Configuring the Remote Hadoop Provisioner

As you may have deduced, this provisioner can be used with other Hadoop clusters, not just Dataproc. In a future article I’ll discuss how you can connect to clusters running Cloudera or Hortonworks.

In your compute profiles list you will now see the new entry. You are now ready to submit jobs to the remote Hadoop cluster — Dataproc.

As before, to use the new profile you created when you run the pipeline, make sure to click the Configure button, select the profile to use, and click save. When you click run the job will be submitted to the non-ephemeral cluster.

# Conclusion

In the last blog we learned how we can develop pipelines locally and deploy them to a managed instance of CDAP in the cloud — CDF. We used CDF to run the pipeline and it automatically took care of provisioning a Dataproc cluster for us.
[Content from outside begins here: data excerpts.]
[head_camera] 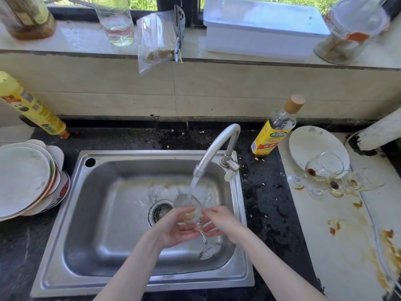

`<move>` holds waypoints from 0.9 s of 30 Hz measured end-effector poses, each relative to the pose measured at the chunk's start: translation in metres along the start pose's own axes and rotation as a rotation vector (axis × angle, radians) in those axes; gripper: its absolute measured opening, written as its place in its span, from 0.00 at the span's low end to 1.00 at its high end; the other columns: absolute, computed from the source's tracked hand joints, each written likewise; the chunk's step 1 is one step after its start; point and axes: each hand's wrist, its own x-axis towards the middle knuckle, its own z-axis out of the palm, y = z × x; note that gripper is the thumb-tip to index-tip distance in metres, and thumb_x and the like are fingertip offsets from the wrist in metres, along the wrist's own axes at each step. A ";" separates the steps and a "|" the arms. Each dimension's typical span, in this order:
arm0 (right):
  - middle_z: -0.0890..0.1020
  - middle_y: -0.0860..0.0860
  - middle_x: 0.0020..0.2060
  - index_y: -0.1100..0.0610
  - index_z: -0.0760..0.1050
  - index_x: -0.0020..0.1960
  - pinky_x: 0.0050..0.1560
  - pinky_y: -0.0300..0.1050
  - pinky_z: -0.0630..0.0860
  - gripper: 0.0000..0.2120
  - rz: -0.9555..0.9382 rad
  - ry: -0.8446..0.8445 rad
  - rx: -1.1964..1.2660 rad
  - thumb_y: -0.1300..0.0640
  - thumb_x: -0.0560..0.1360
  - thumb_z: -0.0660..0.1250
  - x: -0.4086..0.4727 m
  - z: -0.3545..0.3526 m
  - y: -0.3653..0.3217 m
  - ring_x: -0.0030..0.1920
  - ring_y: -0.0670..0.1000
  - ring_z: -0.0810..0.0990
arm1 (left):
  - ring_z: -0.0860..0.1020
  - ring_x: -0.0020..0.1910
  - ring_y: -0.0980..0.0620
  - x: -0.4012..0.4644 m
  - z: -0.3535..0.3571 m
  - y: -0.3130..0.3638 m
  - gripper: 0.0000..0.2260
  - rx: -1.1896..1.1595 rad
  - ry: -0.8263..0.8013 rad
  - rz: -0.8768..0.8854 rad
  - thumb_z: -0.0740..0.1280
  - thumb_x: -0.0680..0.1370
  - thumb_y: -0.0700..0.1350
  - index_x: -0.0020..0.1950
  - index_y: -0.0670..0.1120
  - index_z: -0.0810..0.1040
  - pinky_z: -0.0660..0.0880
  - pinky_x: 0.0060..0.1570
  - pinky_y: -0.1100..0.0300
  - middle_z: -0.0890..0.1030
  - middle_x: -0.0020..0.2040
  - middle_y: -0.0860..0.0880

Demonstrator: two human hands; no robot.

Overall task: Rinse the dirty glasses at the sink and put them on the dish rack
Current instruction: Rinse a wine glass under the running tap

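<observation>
Steel all round my work: the sink (86,213) holds both my hands over its right half, near the drain (160,210); my left hand (178,227) cups the bowl of a stemmed glass (193,213) from below, fingers curled round it; my right hand (221,222) meets it from the other side, fingers laid close together against the glass; stem and foot point down toward me, tilted, the mouth up under the water from the faucet (217,146). Right of the sink, on a stained white counter (325,246), three more dirty glasses (334,177) lie tipped over, dark dregs in them, touching the edge of a white plate (312,146); a yellow-labelled bottle (273,131) stands between faucet and plate. Left of the sink sits a stack of plates (26,179), with a yellow squeeze bottle (30,105) behind it; a bag of skewers (158,40) hangs over the sill above.
</observation>
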 end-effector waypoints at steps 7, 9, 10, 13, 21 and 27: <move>0.80 0.52 0.44 0.57 0.75 0.57 0.45 0.43 0.81 0.11 -0.055 -0.040 0.043 0.53 0.80 0.59 -0.006 0.004 -0.006 0.39 0.49 0.80 | 0.81 0.44 0.43 -0.004 0.002 0.001 0.12 0.101 0.023 0.212 0.70 0.72 0.41 0.53 0.39 0.79 0.78 0.51 0.50 0.81 0.45 0.41; 0.80 0.50 0.46 0.55 0.75 0.58 0.50 0.45 0.80 0.10 -0.097 -0.053 0.118 0.55 0.80 0.59 -0.007 0.006 -0.008 0.41 0.49 0.81 | 0.82 0.45 0.45 -0.009 0.006 0.004 0.14 0.172 0.045 0.351 0.72 0.71 0.41 0.55 0.40 0.78 0.78 0.52 0.51 0.83 0.46 0.44; 0.80 0.50 0.47 0.54 0.74 0.57 0.53 0.46 0.79 0.09 -0.119 -0.060 0.168 0.56 0.80 0.59 -0.008 0.006 -0.009 0.43 0.49 0.81 | 0.82 0.45 0.46 -0.011 0.008 0.007 0.16 0.200 0.069 0.412 0.73 0.70 0.41 0.56 0.41 0.77 0.79 0.51 0.53 0.83 0.47 0.45; 0.82 0.50 0.48 0.51 0.75 0.54 0.59 0.50 0.77 0.08 -0.198 -0.092 0.333 0.60 0.79 0.60 -0.007 0.007 -0.013 0.48 0.50 0.81 | 0.82 0.48 0.49 -0.016 0.009 0.015 0.22 0.340 0.154 0.584 0.75 0.68 0.40 0.59 0.46 0.74 0.78 0.46 0.59 0.81 0.52 0.46; 0.83 0.51 0.48 0.54 0.78 0.52 0.57 0.45 0.74 0.09 -0.286 -0.177 0.463 0.63 0.76 0.63 -0.006 0.005 -0.016 0.49 0.48 0.81 | 0.79 0.52 0.52 -0.012 0.002 0.012 0.26 0.466 0.140 0.820 0.73 0.67 0.30 0.56 0.54 0.72 0.76 0.42 0.63 0.78 0.55 0.51; 0.82 0.54 0.51 0.56 0.77 0.55 0.59 0.48 0.74 0.12 -0.313 -0.163 0.520 0.67 0.75 0.61 -0.005 0.006 -0.013 0.52 0.51 0.81 | 0.78 0.49 0.53 -0.010 0.003 0.009 0.27 0.534 0.142 0.896 0.73 0.66 0.28 0.56 0.52 0.71 0.75 0.42 0.67 0.78 0.53 0.52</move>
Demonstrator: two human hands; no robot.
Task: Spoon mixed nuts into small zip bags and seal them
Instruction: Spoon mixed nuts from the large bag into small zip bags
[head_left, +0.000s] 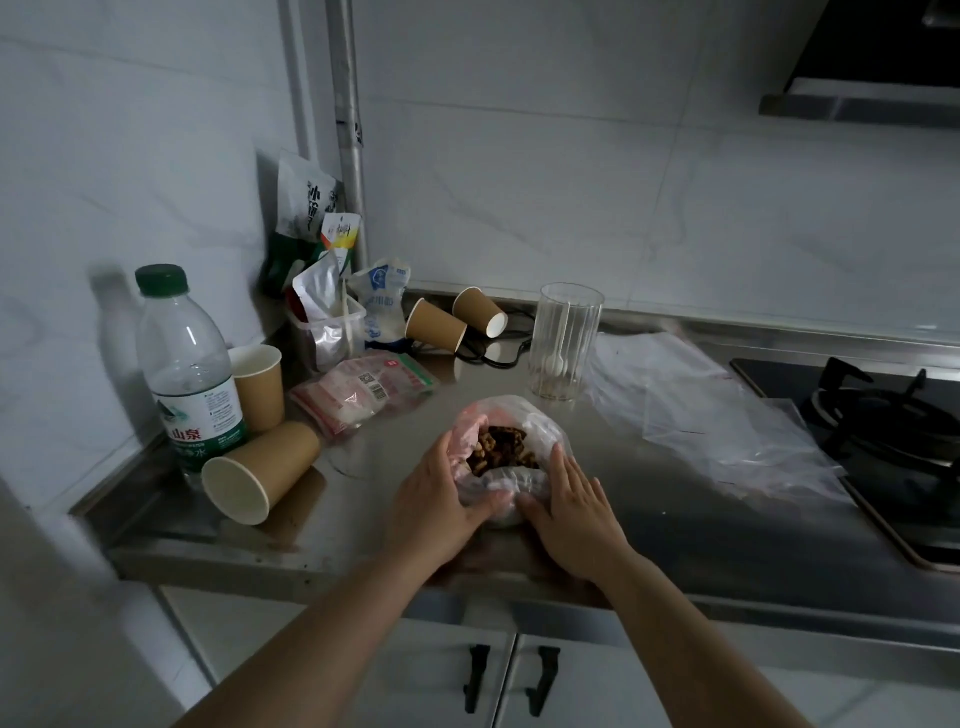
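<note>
A clear plastic bag of mixed nuts (501, 447) stands open-mouthed on the steel counter, brown nuts showing at its top. My left hand (439, 493) cups the bag's left side with fingers curled round the plastic. My right hand (566, 499) lies against its right side with fingers fairly straight, and its thumb meets the left thumb at the bag's front. A white plastic spoon (557, 353) stands inside a tall clear glass (565, 340) behind the bag. A pack of small zip bags (363, 392) lies flat to the left. Loose clear bags (696, 410) are spread to the right.
A water bottle (184, 364) and brown paper cups, one upright (258, 384) and one tipped (260, 470), crowd the left. Two more tipped cups (457, 319) and snack packets (332, 280) sit at the back. A gas hob (883, 431) lies at right. The counter edge (363, 577) runs below my hands.
</note>
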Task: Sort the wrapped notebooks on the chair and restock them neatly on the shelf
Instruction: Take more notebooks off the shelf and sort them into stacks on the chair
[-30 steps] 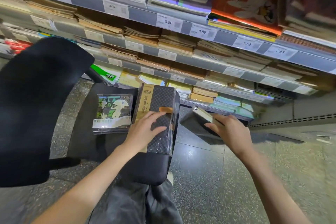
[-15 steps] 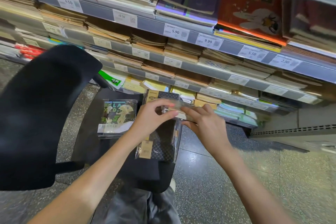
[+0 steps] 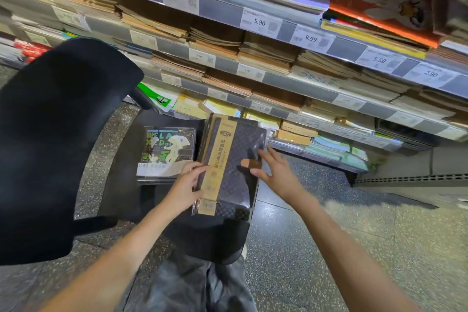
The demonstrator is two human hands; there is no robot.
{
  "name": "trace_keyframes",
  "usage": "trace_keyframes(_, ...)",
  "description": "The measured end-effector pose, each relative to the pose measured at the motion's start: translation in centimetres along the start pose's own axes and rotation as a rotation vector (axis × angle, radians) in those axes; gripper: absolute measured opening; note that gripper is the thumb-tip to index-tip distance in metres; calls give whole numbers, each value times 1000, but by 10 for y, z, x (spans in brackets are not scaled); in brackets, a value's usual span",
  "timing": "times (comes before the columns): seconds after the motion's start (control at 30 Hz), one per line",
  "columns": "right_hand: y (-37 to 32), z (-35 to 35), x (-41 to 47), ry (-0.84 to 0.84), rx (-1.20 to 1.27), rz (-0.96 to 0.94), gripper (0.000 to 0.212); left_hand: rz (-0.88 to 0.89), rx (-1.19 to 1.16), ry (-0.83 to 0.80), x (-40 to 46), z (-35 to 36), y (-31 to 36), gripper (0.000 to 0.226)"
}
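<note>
A stack of dark checkered wrapped notebooks [image 3: 235, 139] with a tan band lies on the black chair seat [image 3: 126, 197]. My left hand [image 3: 186, 185] grips the stack's left edge, fingers curled over the tan band. With its fingers spread, my right hand [image 3: 274, 172] rests on the right side of the top notebook, next to its tan tab. Left of this stack sits a smaller pile of wrapped notebooks with a green and white cartoon cover [image 3: 166, 152]. The shelf [image 3: 278, 81] rises behind the chair.
The chair's black backrest [image 3: 58, 139] fills the left. Tiered shelves hold brown, yellow and orange notebook stacks behind price tags [image 3: 259, 22]. The lowest shelf [image 3: 329, 149] sits just right of the seat. Speckled floor [image 3: 354, 235] spreads to the right.
Both hands held a wrapped dark notebook just above the stack. It now lies on top; my right hand has let go and spread flat, and my left has moved to the stack's left edge.
</note>
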State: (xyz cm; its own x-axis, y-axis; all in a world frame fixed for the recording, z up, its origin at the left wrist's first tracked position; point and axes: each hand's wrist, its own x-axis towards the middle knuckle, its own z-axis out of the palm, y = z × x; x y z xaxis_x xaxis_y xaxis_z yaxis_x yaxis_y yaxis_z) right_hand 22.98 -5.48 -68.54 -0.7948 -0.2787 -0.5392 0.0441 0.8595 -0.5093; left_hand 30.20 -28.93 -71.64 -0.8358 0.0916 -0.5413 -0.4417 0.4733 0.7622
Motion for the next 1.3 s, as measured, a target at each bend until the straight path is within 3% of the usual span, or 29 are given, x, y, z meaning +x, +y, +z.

We also learned how we can leverage the power and scalability of Dataproc right from our own machine by running the pipeline locally and having Dataproc do all the heavy lifting for us.

CDF’s UI for configuring compute profiles is identical to CDAP’s so the same steps can be followed in either environment.

The benefits of having access to both ephemeral and non-ephemeral clusters is that you can associate processing resources with individual pipelines. For realtime workloads you may have a non-ephemeral cluster, which is always up and running, that you can associate with your realtime pipelines. For times when you need to process different volume of data, like in daily, weekly, or monthly jobs, you may want to allocate different processing resource to address the data volume or shorten the length of time it takes to process that data.